Junio 2019. Por: Selnich Vivas Hurtado.
En Alma Máter de la Universidad de Antioquia.
El doctorado honoris causa en literatura otorgado por la Universidad de Antioquia a Ricardo Cano Gaviria lleva impreso en el diploma una consigna invisible: creo en el poder de la ficción. El autor de El pasajero Walter Benjamín (1989) es un creador que no hace concesiones a los editores. Tampoco al público. No concibe en su obra un trampolín en busca de la fama o las riquezas. Se sabe, más bien, un escritor de estirpe rara, que fantasea para existir.
Su obra es una ficción desestabilizante y por tanto sanadora. Aquella que hace posible habitar varias épocas, varias patrias por necesidad y terapia. Aquella que permite la movilidad perpetua de un tema a otro, de un mundo imaginario a otro y de estos a mundo reales, no menos ficticios. Su literatura deforma lo espacial, lo temporal y lo cultural, porque transita por caminos distintos de lo previsible.
Al hacerlo, Cano Gaviria traza un motivo de escape a las ideologías, los dogmas estéticos y los nacionalismos. Su voz no se deja encasillar dentro de las etiquetas al uso del regionalismo o de la moda. A ningún alemán se le hubiera ocurrido escribir una novela sobre el filósofo suicida en Port-Bou siguiendo la técnica del pastiche. Y lejos de esta idea atrevida estaría un escritor hispanoamericano ocupado de retratar identidades. En aquel momento y en este los críticos e historiadores de la literatura parecen defender los parentescos inamovibles del nacionalismo fervoroso. El colombiano debe escribir en colombiano para el público colombiano y sobre temas colombianos. Esos que hacen imposible aceptar que somos muchas voces y culturas al tiempo.
Los aventureros de la imaginación, los Cano Gaviria, creen en la cultura universal. Ella es patrimonio de todos. El escritor no tiene por qué ser de un territorio cuando vive en vínculo directo con otros legados. Las lenguas y las culturas son nuestra oportunidad para cambiar, alterar, modificar las historias oficiales. Son nuestra oportunidad para crear el diálogo en nosotros mismos. Un diálogo que revise, que equilibre y diagnostique nuestros excesos.
La fantasía dialogante también está alimentada de oficios y campos de estudio diversos. La fantasía, como los insectos y los pájaros, reparte semillas y poliniza flores y hace que la poesía sobreviva. La narración puede incluso habitar patrias lejanas, que están en el lenguaje de la pintura, de la música, del cine. La novela y el cuento se acompañan de la intuición, el rastreo, el olfato. El ensayo y los epistolarios apócrifos hacen creíble nuestra transformación en perro, en cucaracha, en árbol, en Flaubert. Subidos a las ramas de los árboles los ritmos vitales se perciben de modo cómplice. En la fantasía, así la de Cano Gaviria, nunca hemos sido sometidos.

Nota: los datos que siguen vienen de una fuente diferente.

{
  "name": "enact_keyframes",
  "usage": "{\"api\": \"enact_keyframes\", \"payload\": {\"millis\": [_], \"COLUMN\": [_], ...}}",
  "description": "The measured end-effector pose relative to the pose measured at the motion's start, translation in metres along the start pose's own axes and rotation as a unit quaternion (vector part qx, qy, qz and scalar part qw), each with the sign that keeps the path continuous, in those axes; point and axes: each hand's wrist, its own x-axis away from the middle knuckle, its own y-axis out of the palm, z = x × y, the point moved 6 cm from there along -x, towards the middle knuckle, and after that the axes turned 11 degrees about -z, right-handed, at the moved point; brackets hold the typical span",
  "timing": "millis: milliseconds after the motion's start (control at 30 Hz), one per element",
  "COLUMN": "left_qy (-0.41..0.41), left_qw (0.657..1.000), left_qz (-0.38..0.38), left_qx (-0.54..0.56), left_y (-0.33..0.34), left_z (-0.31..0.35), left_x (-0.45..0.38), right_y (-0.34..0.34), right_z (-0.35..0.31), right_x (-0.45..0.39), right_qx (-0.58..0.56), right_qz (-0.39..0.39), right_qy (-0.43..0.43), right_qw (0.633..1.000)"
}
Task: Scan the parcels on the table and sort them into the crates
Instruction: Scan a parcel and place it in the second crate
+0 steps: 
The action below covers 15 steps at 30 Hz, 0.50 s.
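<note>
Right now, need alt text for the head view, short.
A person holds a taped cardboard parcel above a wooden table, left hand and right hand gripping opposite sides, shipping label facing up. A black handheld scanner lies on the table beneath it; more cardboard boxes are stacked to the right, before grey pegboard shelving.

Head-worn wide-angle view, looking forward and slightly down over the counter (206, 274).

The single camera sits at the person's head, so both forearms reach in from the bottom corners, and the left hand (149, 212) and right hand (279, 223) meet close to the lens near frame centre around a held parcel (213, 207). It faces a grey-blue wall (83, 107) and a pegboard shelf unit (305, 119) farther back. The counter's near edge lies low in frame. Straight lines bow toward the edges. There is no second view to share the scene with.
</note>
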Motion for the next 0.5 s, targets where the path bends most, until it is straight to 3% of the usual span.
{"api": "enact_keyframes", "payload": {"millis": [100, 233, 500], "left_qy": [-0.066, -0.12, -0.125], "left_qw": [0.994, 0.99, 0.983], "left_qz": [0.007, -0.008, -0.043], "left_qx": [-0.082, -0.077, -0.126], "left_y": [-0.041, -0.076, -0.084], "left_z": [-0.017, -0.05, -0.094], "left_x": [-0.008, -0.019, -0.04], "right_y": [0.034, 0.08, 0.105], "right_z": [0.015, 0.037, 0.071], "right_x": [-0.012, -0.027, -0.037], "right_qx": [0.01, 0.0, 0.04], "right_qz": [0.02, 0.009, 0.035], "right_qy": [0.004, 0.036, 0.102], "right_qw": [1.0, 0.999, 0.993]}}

Cano Gaviria es un imaginador nato. Prefiere la literatura que descree y al tiempo potencie su condición literaria, sin olvidar la dimensión histórica. Le ha apostado a todos los frentes de la ficción: la edición, la traducción, la creación, la crítica. En unos y otros siempre ha buscado la broma literaria, la ocurrencia fantástica.
La muerte del filósofo en la novela es la esperanza del lector de «caldear su propia vida tiritante junto a una muerte sobre la que lee», así aclara el exordio del pasajero Benjamín. La puerta del infierno, de otro lado, se cierra con un mitin de cucarachas en la rue Pigalle de París. En el cuento «El tren de Hadamar» el exterminio de seres humanos durante la Segunda Guerra Mundial se conecta con los sucesos de un pueblito cualquiera en Colombia. Así mismo el siglo XIX francés puede tener entre sus maravillosos imaginadores a una admiradora de Flaubert que vive enclaustrada en Bogotá, pero que escribe cartas en francés para ejercer el poder de la ficción.